Follow Vicaris on Twitter @Vicaris_Belgium
Adam and Ryan Goldston
For identical twin brothers Adam and Ryan, the buzz around their names started in 2010 with their company Athletic Propulsion Labs. That year, APL had just introduced their new Concept 1 basketball shoe with revolutionary Load N’ Launch Technology – a shoe that helps athletes jump higher. In fact, these kicks were so good that they were the first shoes ever to be banned by the NBA – and thus, the Goldston brothers’ fame was sealed. The duo are currently focused on their Windchill running shoe line, which they say helped elite runners shave off an average of nine seconds on their mile times during initial tests. The stylish APL shoes are also being warn by celebreties, making them both a fashion statement and some of the best performance shoes on the market. The Goldstons are the real deal – they’re shaking up the sporting world and helping athletes improve in ways never seen before.
It’s hard to distinguish oneself in the fashion industry, so the fact that a Sadie Williams piece can be immediately picked out in a lineup is a tribute to her creativity. Williams has already worked with such names as Marc Jacobs, J.W. Anderson and Katie Hillier since graduating from CSM MA fashion course in 2013. The reason this UK designer is turning heads is due to her talent for textiles and prints, developing a signature use of metallic and bold colour in her collections. Judging by the futuristic look of her clothes, she’s destined for the stars.
Visit her website at sadiewilliams.co.uk
Young M.A. was tapped as the next super star rapper after her hit single “OOOUUU” made the top of the charts this past year, even getting some love from Beyoncé. She doesn’t like being labelled – which is why she doesn’t want to be called an “LGBT rapper” or a “female rapper” – but the fact that Young M.A. is a gay woman coming up hot in the industry is a big deal. The Brooklyn rapper hasn’t signed with a major label and seems to be keen on staying independent for the time being, so keep an eye on her – she has a full and colourful career ahead of her.

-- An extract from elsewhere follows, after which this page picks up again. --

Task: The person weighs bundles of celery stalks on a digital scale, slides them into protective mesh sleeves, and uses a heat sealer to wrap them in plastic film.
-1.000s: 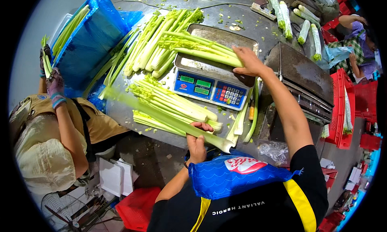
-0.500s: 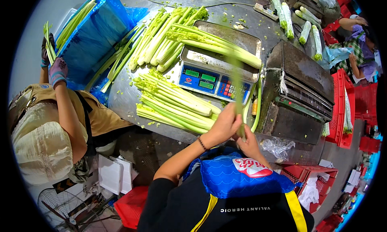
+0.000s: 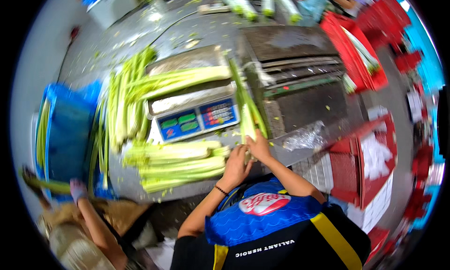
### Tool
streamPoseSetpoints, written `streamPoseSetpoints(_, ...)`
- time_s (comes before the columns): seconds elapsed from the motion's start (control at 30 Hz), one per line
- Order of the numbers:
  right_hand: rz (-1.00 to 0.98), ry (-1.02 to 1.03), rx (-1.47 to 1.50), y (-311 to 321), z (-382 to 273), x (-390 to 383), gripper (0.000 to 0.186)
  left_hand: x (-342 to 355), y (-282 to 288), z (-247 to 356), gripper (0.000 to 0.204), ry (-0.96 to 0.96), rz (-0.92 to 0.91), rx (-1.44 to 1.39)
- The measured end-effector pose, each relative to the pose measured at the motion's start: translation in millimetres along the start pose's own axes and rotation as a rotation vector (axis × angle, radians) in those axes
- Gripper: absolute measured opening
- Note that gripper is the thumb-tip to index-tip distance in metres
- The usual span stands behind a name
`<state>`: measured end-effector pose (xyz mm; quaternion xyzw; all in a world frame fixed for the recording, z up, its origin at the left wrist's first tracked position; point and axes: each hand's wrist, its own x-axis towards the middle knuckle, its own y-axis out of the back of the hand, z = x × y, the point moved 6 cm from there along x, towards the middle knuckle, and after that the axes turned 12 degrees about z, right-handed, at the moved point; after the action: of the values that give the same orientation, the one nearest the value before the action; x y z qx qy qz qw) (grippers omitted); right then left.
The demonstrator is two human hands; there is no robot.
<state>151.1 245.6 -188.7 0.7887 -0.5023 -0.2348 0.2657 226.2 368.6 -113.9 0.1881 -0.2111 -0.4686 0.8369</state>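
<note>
Celery stalks lie lengthwise between the scale and the dark machine, their lower ends at my hands. My right hand is closed around them near the lower end. My left hand, with a dark bead bracelet at the wrist, is curled at the same lower end, against my right fingers; blur softens its fingertips. On the metal pan of the digital scale rests a celery bunch. More celery lies in a row before the scale, and an upright-lying pile is left of it.
A dark flat-topped sealing machine stands at right, with crumpled clear plastic before it. Red crates are at right. At left, a gloved co-worker holds celery beside a blue-lined bin. Long pale vegetables lie at the back.
The view has swung, shifting the scene leftward. The blurred stalk raised before the scale is now down beside the scale's right edge. My hands have come together at the stalks' lower end.
</note>
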Motion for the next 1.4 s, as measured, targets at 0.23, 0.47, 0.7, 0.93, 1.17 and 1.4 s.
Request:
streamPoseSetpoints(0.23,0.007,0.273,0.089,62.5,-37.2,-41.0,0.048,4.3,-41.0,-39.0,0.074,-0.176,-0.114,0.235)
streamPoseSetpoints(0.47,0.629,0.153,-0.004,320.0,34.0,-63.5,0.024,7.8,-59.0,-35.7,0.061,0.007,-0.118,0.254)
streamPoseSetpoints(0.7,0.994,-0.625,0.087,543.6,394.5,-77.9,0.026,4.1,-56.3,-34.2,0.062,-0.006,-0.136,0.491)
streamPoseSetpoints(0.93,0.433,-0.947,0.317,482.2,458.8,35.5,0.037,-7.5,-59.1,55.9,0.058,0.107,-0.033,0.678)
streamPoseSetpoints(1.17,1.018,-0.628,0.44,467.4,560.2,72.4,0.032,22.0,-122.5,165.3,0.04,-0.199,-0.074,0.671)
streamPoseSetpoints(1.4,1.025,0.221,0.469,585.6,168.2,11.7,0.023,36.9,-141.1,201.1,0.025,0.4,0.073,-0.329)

Visit her website at youngmamusic.com
While studying art in college, Awol Erizku was concerned with the absence of black representation he had noticed in art museums. This inspired the work that has made his name a buzzword in the art world, starting with his first solo show, “Black and Gold”. Erizku reimagined masterpieces of art history with modern freshness and, most importantly, African American subjects. The NYC native artist continues to reflect on African American culture with pieces that invoke pop culture references and minimalism with universal themes, presenting viewers with the world they live in – and challenging them to look deeper.